I was ready to go, food prepped, ready to press play.  But I was nervous.  I was already thin, and people were already asking my why I was doing this.  I "didn't need to lose weight".  Why was I "restricting my diet?".  Part of me thought that they were right.  That I didn't need to do this.  I was good enough.  I could have stopped there.  But for some reason this time, a little voice reminded me that I knew what it was like to quit, and I wanted to know what it felt like to NOT.  It was only 21 days after all.  If it didn't work or if I didn't like it, after 3 weeks I never had to do it again.

It only took 7 days for me to know that I would do it again. Were the workouts easy?  Nope.  But I learned that I didn't have to do it perfectly to do it.  I did what I could and I made it through the 30 minutes.  Every Day.  I felt great, full of energy and strong. Actually, the workouts were the easy part.  The eating part was the more challenging part.  But I also learned that it is the most important part.  You can workout all you want and undo all your work in the kitchen (or the grocery store!).  The program forever changed the way I look at what I eat and how much of it I eat.  I got stronger and yes, I lost weight and inches too.  The program did everything it was supposed to...and so much more.

Because the biggest changes from doing this program were not tangible.  The biggest changes were on the inside.  What I didn't know was how working out and eating well would permeate into other parts of my life.  I didn't just get fit and strong (after many months of 21 Day Fix and other Beachbody programs), I gained confidence in myself and my body.  I gained a sense of accomplishment and pride in what I could do mentally and physically.  My family is more healthy than it ever has been.  The kids talk about nutrition and healthy choices.  They "workout" with us.

My husband and I never used to spend time together in the morning.
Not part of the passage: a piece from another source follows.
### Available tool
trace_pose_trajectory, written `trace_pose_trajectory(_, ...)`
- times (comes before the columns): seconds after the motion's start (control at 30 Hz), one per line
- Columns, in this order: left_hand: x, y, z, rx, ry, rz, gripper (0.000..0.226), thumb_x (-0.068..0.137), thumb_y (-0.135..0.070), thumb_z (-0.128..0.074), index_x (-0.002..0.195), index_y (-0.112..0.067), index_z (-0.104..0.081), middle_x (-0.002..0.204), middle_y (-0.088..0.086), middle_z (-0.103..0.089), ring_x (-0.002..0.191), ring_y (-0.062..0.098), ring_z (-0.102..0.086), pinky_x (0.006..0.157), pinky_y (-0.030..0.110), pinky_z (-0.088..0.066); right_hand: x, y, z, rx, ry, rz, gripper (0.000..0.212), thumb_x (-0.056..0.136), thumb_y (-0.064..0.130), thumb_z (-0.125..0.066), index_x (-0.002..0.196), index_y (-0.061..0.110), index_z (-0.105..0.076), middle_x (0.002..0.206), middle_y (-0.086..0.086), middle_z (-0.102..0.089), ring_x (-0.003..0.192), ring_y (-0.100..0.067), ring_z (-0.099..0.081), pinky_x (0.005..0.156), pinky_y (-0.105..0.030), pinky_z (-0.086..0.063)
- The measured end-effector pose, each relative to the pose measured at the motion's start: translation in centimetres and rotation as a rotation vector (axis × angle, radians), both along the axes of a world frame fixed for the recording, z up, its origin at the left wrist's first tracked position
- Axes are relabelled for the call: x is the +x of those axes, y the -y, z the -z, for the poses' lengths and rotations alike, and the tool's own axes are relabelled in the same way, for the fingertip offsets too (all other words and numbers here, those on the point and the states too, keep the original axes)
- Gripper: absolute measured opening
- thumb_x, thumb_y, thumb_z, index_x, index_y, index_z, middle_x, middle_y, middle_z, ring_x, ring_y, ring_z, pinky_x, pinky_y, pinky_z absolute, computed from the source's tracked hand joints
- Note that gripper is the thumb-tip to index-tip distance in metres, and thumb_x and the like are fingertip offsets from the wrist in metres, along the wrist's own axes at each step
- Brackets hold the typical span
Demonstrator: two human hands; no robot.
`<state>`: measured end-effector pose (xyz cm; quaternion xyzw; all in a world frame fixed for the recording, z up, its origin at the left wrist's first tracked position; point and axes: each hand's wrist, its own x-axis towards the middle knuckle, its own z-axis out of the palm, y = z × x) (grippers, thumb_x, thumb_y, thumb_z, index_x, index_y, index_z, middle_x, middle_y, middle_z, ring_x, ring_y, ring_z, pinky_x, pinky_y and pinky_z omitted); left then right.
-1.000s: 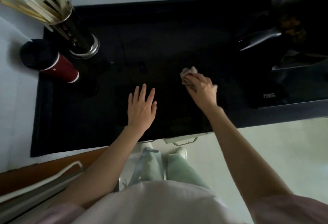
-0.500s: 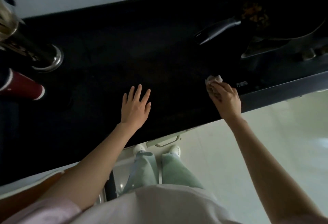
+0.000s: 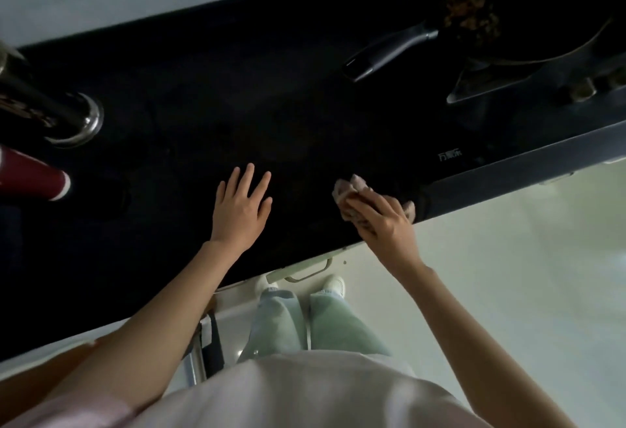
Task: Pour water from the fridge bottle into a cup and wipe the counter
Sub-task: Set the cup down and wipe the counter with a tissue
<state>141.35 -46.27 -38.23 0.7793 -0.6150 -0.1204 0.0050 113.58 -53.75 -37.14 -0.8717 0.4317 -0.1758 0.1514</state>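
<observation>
The black counter (image 3: 176, 129) fills the upper half of the head view. My left hand (image 3: 241, 205) lies flat on it, fingers straight and spread. To its right, near the counter's front edge, my right hand (image 3: 382, 217) grips a crumpled pale cloth (image 3: 350, 187) and presses it to the surface. A red cup (image 3: 32, 176) with a white rim band stands at the far left edge, partly cut off. No water bottle is in view.
A steel utensil holder (image 3: 72, 119) stands behind the red cup. A dark pan (image 3: 508, 10) with food sits on the stove at the upper right, its handle (image 3: 386, 51) pointing left over the counter. A drawer handle (image 3: 310, 271) and pale floor lie below the counter edge.
My right hand carried the cloth rightward toward the stove, then back left and nearer the front edge. My left hand stayed flat on the counter. The view shifted right.
</observation>
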Motion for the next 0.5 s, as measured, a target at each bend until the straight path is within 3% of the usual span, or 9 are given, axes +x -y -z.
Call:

Now we cherish that early morning time together AND we are doing something good for ourselves by working out.  It gives us something to bond over and we are both happier for it!  In fact, as we reflected on the past year we both independently decided that the single best thing that happened last year was me making the choice to get fit.  Because it impacted our lives in SO many other ways.
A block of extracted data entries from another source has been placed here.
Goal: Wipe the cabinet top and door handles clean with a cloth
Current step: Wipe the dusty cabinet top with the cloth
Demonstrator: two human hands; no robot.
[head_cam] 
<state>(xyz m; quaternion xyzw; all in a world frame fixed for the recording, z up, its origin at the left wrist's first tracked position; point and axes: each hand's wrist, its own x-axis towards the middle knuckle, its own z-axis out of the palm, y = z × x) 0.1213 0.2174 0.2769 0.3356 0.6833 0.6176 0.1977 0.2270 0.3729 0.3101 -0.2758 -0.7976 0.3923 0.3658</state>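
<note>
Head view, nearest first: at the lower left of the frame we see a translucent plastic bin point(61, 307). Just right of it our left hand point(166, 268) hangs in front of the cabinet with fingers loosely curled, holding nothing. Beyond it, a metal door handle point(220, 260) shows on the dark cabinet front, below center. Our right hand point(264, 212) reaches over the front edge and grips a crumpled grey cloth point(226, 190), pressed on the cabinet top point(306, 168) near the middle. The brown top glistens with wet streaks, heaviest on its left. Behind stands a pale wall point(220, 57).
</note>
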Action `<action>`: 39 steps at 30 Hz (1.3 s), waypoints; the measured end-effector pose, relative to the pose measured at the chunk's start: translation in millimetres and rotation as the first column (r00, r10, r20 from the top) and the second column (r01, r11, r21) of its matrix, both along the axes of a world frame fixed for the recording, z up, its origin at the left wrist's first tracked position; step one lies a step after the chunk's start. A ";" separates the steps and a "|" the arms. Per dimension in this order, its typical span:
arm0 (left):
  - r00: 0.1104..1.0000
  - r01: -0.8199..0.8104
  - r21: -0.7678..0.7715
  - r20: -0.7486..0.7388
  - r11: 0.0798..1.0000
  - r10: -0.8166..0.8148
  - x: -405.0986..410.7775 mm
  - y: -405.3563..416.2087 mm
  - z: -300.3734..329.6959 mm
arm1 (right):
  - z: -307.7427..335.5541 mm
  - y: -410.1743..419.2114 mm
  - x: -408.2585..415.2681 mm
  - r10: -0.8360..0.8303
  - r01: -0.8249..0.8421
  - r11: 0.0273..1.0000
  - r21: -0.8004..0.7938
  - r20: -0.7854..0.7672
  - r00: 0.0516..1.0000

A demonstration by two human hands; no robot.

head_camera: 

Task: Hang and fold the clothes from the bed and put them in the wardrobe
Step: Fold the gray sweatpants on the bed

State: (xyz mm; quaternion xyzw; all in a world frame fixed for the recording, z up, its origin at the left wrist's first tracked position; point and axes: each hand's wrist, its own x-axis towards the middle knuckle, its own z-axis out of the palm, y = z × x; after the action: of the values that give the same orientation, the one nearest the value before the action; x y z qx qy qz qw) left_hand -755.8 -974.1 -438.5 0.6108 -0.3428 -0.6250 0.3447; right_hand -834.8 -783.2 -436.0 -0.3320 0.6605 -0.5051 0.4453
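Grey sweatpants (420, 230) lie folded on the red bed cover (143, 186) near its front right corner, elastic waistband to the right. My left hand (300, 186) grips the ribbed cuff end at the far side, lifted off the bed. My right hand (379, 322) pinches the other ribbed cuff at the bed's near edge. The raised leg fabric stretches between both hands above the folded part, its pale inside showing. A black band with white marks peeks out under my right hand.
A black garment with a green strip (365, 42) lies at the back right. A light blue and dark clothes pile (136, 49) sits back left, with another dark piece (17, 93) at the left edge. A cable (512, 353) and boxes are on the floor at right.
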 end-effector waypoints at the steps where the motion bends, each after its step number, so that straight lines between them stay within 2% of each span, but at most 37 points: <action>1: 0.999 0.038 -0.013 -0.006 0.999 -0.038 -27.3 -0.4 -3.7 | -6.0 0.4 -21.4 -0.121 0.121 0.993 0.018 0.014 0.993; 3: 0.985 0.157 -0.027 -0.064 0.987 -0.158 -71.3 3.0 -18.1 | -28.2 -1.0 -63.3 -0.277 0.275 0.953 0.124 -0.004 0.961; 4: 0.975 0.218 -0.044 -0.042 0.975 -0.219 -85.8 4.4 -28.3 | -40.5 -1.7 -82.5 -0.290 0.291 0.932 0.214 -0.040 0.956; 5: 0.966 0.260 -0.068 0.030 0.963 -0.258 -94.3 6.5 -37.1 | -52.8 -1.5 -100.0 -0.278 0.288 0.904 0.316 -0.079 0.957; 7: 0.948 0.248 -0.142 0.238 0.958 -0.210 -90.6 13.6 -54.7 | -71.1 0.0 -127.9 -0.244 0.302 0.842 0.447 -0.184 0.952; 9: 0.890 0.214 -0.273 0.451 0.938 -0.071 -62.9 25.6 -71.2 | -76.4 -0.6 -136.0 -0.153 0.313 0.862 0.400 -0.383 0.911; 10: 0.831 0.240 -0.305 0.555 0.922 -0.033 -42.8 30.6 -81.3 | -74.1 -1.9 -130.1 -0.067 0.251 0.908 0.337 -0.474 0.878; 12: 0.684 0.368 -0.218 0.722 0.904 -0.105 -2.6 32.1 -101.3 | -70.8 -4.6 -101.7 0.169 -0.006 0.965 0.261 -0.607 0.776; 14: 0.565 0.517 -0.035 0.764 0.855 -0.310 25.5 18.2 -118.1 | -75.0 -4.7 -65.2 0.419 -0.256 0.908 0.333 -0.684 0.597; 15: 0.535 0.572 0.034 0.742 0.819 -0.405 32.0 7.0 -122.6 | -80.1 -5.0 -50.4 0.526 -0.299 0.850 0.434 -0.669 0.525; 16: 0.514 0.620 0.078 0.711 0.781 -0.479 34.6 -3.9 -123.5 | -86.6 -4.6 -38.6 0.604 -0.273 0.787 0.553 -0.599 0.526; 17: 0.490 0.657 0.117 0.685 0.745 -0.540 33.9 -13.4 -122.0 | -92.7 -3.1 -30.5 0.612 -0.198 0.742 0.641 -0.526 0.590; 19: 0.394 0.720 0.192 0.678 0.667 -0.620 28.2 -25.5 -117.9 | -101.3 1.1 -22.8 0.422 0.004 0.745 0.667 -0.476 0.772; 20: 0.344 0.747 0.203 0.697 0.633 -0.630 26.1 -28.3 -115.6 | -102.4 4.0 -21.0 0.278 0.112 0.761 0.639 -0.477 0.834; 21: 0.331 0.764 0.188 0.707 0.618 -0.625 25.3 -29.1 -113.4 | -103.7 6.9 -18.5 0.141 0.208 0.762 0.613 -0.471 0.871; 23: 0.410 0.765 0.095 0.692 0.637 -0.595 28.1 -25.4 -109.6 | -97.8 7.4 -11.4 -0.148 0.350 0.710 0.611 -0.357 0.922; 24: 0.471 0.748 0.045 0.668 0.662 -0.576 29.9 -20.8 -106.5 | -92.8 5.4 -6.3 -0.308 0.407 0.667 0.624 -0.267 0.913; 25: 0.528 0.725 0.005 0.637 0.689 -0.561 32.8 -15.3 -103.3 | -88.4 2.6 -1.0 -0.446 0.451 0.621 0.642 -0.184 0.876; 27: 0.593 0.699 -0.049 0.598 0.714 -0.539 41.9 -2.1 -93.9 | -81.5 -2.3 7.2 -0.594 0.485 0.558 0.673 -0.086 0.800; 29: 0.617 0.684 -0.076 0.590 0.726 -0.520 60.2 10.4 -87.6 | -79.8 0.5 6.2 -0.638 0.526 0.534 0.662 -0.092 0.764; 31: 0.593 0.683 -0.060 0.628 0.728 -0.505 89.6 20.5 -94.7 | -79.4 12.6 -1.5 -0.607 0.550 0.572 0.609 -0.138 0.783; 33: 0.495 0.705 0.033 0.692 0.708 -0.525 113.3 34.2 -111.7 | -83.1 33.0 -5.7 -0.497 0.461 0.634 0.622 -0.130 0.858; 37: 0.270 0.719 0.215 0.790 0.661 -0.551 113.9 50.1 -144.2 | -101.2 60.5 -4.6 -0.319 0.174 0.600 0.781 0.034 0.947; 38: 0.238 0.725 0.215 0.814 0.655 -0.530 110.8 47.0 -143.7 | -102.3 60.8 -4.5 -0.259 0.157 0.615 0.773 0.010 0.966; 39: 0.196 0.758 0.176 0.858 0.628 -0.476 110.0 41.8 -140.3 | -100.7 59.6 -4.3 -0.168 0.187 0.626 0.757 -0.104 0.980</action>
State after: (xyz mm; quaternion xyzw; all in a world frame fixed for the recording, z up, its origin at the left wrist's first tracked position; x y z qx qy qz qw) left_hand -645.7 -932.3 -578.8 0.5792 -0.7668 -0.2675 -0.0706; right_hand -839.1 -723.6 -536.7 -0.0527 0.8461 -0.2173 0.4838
So there is my story. It hasn't really ended though, because exercising and eating well has become a part of my lifestyle so we just keep on going...and there are always challenges and struggles with making it all work.  But I took the first step, and that's what it is.  One foot in front of the other, baby steps every day.
Thanks for reading.  Stay tuned as I try to figure out how to make the 21 Day Fix eating plan work with our CSA sharing, local food eating, homemade pantry making life.

Health and Happiness,


Thursday, January 7, 2016

My Fitness Story

(Part 1)

I think know I've been hesitating publishing this post because it is the most personal that I have gotten so far.  Today I reminded myself that the last 9 months have included lots of me pushing my boundaries physically and emotionally because that is where the growth is, right?  And so I know that once I get this out there it won't be nearly as scary as it seems right now and that I will feel better with it out of my brain and hopefully relating to (or entertaining!) someone else.
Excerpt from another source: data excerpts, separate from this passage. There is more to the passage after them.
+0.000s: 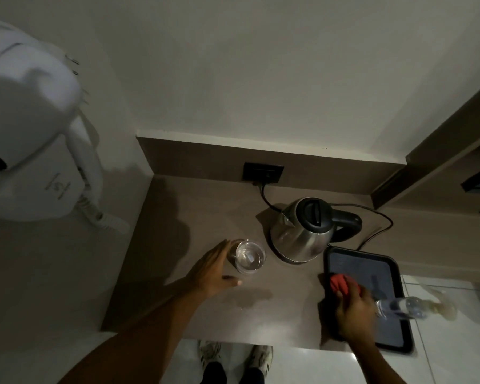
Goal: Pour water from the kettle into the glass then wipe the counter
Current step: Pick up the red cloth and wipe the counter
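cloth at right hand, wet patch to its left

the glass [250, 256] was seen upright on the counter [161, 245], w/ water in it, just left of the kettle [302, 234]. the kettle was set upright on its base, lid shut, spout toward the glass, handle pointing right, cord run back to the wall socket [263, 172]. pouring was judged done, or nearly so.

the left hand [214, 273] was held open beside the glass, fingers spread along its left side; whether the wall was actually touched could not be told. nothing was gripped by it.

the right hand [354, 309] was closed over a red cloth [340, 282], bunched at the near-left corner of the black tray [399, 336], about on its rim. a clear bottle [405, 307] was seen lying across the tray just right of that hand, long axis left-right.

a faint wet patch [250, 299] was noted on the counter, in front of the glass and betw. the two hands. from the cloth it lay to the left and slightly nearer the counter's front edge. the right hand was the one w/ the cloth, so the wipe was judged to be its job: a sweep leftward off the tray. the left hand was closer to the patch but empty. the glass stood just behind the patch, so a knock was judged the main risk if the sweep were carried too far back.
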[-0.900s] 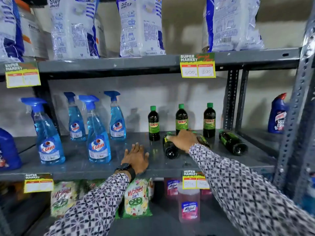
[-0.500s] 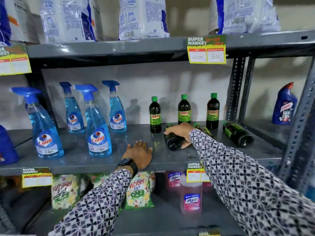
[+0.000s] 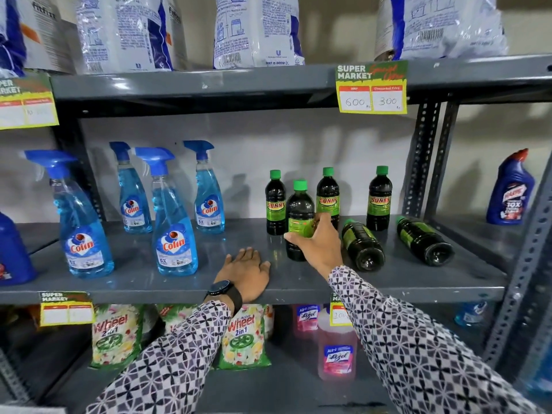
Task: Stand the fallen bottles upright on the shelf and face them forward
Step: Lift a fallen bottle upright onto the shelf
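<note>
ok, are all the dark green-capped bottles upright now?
No. Two dark bottles lie on their sides on the shelf, right of the one the right hand holds upright.

Two fallen bottles (image 3: pixel 363 245) (image 3: pixel 424 241) lie right of the standing bottle (image 3: pixel 299 220), spray bottles (image 3: pixel 174 216) left

Four blue spray bottles (image 3: pixel 176 231) are stood at the left of the frame. White detergent bags (image 3: pixel 257 28) are lined along the top. A yellow price tag (image 3: pixel 372 88) is fixed at upper right. A pink cleaner bottle (image 3: pixel 337 348) and green powder packets (image 3: pixel 116 336) are kept along the bottom.
</note>
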`<state>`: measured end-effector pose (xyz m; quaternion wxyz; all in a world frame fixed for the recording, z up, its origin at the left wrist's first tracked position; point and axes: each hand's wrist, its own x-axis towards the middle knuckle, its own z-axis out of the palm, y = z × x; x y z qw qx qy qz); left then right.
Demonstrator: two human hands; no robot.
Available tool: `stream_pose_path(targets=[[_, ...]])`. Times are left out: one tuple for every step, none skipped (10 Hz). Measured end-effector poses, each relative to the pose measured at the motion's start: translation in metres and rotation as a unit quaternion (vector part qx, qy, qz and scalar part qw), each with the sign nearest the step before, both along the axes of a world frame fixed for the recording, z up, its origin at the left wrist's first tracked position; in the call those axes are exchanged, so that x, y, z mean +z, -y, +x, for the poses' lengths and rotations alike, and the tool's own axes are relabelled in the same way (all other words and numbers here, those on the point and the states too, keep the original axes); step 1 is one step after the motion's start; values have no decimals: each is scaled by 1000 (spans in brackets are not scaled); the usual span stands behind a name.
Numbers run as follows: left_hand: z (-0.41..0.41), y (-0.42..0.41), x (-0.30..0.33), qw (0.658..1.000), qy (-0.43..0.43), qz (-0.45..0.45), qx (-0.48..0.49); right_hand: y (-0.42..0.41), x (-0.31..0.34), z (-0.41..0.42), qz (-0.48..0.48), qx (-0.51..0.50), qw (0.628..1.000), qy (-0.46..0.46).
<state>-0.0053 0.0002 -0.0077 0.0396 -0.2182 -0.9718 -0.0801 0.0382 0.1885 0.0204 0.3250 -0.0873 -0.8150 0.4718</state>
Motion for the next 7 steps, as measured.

I'm one of those "lucky" people who was blessed with good genes.  I've always been thin and been able to eat pizza and cake without too much worry.  But I have learned that being thin isn't the same as being healthy or fit.

Thus begins my journey...

In my younger college days I was thin and trim and I ate pretty much whatever I wanted from the cafeteria.  It was a diet of waffles, sugary cereal and pizza.  Oh, don't forget the ice cream every night!  For years my weight fluctuated and though I was thin, I wasn't incredibly happy with my body.  My clothes didn't fit right, and I was pretty insecure with my body image.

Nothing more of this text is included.